● What to do:
From the line with "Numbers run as" through the line with "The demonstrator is", inclusive, return each line of the data below exactly and leave the rest out.

● Dataset extract:
[Start of section]

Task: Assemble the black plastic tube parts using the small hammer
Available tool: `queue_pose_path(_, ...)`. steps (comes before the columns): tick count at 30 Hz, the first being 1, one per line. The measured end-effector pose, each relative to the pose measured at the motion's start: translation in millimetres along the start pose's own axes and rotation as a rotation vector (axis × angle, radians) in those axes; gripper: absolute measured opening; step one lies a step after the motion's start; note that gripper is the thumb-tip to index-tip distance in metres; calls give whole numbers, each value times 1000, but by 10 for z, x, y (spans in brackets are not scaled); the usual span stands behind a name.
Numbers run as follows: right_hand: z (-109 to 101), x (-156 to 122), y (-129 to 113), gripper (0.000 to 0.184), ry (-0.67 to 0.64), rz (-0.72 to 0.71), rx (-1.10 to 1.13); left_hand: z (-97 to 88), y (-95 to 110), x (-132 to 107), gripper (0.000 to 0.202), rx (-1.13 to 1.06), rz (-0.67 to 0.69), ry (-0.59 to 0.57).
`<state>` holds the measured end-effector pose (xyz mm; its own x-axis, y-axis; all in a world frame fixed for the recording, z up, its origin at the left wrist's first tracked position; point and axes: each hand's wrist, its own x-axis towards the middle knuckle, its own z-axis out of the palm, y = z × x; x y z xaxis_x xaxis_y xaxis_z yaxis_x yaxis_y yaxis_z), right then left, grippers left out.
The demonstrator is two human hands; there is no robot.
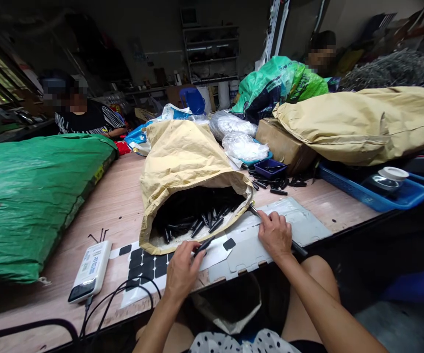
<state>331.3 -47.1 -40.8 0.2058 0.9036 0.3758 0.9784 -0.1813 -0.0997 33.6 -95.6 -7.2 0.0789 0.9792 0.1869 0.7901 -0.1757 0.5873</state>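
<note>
My left hand [184,267] pinches a slim black tapered piece [204,246] between thumb and fingers, just in front of a sack mouth. My right hand [275,234] is closed around a thin rod-like tool [255,211]; a metallic end points toward the sack and a dark thick end [299,249] sticks out below the palm. Its exact kind I cannot make out. The tan paper sack [182,152] lies on its side with its mouth toward me, holding many loose black pieces [197,228]. Under my hands lies a grey board [289,220]; a white sheet of black rounded-square stickers [142,264] lies at the left.
A white power bank [91,269] with black cables sits left, near a big green sack [39,201]. Loose black pieces lie around a small purple tray [270,168]. A blue basket [374,191] holds a lidded jar [386,179]. Two other people sit across the table.
</note>
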Motion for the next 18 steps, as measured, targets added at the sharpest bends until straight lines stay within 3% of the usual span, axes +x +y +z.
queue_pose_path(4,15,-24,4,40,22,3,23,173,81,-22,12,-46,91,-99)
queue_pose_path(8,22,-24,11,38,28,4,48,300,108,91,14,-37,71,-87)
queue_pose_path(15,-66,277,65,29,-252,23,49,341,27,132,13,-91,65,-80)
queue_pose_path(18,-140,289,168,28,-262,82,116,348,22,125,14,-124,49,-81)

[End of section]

● Solution to this exercise:
Numbers run as follows: right_hand: z (-109 to 101), x (-156 to 122), y (-129 to 113), gripper (0.000 to 0.184), ry (-0.67 to 0.64), rz (-0.72 to 0.71), rx (-1.10 to 1.13); left_hand: z (-97 to 88), y (-95 to 110), x (-132 to 107), gripper (0.000 to 0.202), rx (-1.13 to 1.06), rz (-0.67 to 0.69), ry (-0.59 to 0.57).
`<state>` holds the measured end-effector pose (xyz mm; its own x-axis, y-axis; all in a world frame fixed for the recording, z up, its origin at the left wrist's first tracked position; point and axes: each hand's wrist, its own x-axis towards the middle knuckle, its own z-axis out of the palm, y = z × x; x y z xaxis_x xaxis_y xaxis_z yaxis_x yaxis_y yaxis_z), right then left, grippers left out.
The demonstrator is two human hands; there is no robot.

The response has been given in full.